> _EXERCISE DETAILS_
Within the data below, how many lines contain "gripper"? Reply with the number only.
Start of DATASET SECTION
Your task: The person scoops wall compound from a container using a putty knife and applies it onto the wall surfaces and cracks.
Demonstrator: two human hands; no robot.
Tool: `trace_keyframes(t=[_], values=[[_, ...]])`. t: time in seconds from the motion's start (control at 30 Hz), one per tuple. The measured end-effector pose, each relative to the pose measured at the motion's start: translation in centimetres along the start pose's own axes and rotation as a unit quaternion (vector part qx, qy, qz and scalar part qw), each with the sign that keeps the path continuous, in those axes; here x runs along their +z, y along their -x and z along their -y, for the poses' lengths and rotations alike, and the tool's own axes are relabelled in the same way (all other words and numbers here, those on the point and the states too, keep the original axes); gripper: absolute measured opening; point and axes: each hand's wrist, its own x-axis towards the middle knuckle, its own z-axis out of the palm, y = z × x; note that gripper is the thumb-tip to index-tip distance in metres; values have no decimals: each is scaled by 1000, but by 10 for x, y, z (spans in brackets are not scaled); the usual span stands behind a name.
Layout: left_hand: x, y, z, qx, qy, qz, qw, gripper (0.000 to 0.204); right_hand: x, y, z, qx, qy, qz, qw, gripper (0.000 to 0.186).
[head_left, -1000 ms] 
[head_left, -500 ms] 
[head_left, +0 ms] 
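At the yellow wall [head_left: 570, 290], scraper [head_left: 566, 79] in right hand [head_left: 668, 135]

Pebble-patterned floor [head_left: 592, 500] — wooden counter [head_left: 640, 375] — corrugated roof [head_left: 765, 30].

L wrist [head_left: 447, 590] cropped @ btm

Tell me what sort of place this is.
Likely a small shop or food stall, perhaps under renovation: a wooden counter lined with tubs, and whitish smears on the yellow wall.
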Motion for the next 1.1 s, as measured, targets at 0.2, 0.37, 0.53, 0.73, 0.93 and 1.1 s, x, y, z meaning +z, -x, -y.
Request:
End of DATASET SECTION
> _ANSWER TO THIS PROBLEM_
2